About 24 per cent of the $794-million that was invested in Canadian hotels during the first six months of this year was foreign money, compared to about 7 per cent of the $650-million worth of hotel deals done during the first half of 2012, according to real estate service firm CBRE.
“Historically Canadian investors bought Canadian hotels, by and large, and this is one of the first substantive breakout years,” said Bill Stone, an executive vice-president at CBRE who worked on the pending sale of an interest in Toronto’s King Edward Hotel to Texas-based Omni Hotels & Resorts. “We’ve seen a real spike, in the last eight to 12 weeks specifically, of activity.”
A number of Canadian real estate investment trusts are selling hotel properties, while traditional hotel investment companies (those that specialize in owning hotels) are the largest buyer this year.
“We’re experiencing a tremendous amount of hotel investment activity, and this will probably be the biggest year on record in terms of single-asset or small-porfolio transactions,” Mr.

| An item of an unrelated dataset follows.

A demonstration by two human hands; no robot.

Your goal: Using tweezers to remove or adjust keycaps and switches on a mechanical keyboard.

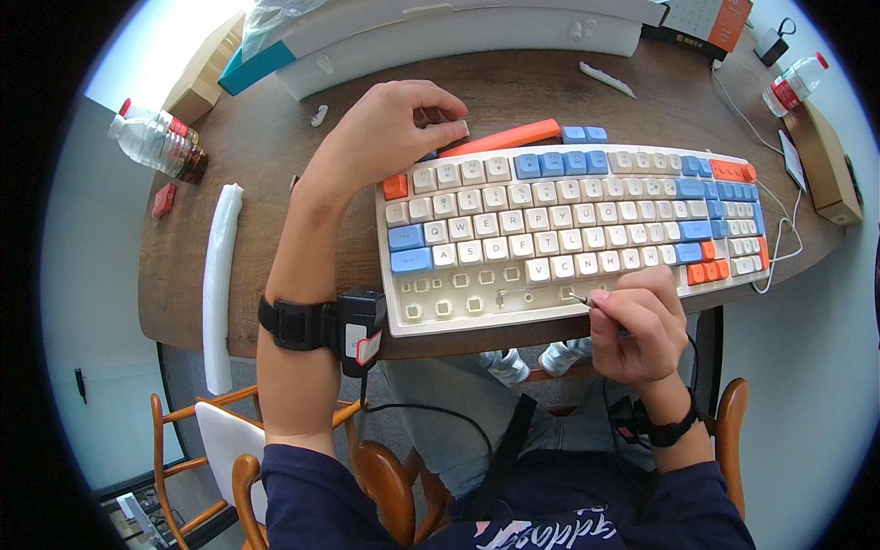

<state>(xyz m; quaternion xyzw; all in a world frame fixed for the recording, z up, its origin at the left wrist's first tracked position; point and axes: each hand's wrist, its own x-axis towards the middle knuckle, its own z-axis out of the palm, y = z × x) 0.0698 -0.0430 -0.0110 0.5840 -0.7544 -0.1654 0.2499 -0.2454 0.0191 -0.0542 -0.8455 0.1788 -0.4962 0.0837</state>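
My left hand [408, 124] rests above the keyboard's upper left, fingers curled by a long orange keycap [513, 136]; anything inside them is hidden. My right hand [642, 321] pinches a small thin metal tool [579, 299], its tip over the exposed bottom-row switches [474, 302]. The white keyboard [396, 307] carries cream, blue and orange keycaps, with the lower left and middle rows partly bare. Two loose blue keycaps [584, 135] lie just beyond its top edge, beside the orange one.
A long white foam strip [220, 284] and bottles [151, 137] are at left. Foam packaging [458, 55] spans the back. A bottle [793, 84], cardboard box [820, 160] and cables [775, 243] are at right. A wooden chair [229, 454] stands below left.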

Stone said. “Unlike 2006 and 2007, where there were the big M&A deals, this is a very, very active year for one-off hotels or small portfolios.”
Ivanhoé Cambridge, the real estate arm of the Caisse de dépôt et placement du Québec, is in the midst of selling off its hotel portfolio bit by bit, and will be accepting first-round bids for the Fairmont Chateau Laurier in Ottawa next month (outside Canada, Ivanhoé Cambridge is also currently selling the Fairmont Washington and a portfolio of 18 Intercontinental-related hotels in Europe).
It once owned as many as 60 hotels, but decided a couple of years ago that it would rather stick to office, retail and residential real estate investments.
Sylvain Fortier, executive vice-president of the residential and hotel businesses at Ivanhoé Cambridge, says he thinks the growing foreign interest stems from Canada’s new-found reputation as a relative safe-haven in the wake of the financial crisis, because success in the hotel business is highly tied to the local economy.
He adds that the trend towards deals for one or two hotels, rather than entire portfolios, is the result of continuing weakness in the commercial mortgage-backed security market. “It’s harder to syndicate massive loans now, lenders will keep most of their loans on their own balance sheets, so it makes it difficult to go and sell large portfolios,” he says.
That being said, conditions are conducive to the pickup that is occurring in overall activity, driven by smaller deals. “Lenders are back in the market, buyers can get higher loan-to-value ratios, rates are extremely low, spreads are becoming smaller,” he says.
The hotel business is not an easy one. “It’s a very operational business, it takes a lot of expertise, you need to deal with business and leisure, you need to deal with seasonality, with brands,” Mr. Fortier says, explaining why Ivanhoé has chosen to concentrate on other real estate asset classes. But his group has a few hotels that it’s not sure it can part with. It has decided to hold onto the Chateau Frontenac in Quebec city (“It’s an asset we sell on our postcards,” Mr. Fortier says), the Fairmont The Queen Elizabeth in Montreal (Because a major revitalization plan is under way), and the W Montreal (because it’s attached to Ivanhoé’s head office).
“The jury is still out on the Royal York,” Mr. Fortier says of the Toronto landmark. “It is also due for major renovations, we’re looking at various plans right now, so we need to check our piggy bank.”
More than half of the total Canadian hotel transaction volume in the first six months of this year took place in the Greater Toronto Area, where 16 hotels traded worth an aggregate $415.6-million. That compares to six hotels in the GTA during the same period last year, totalling $221.7-million.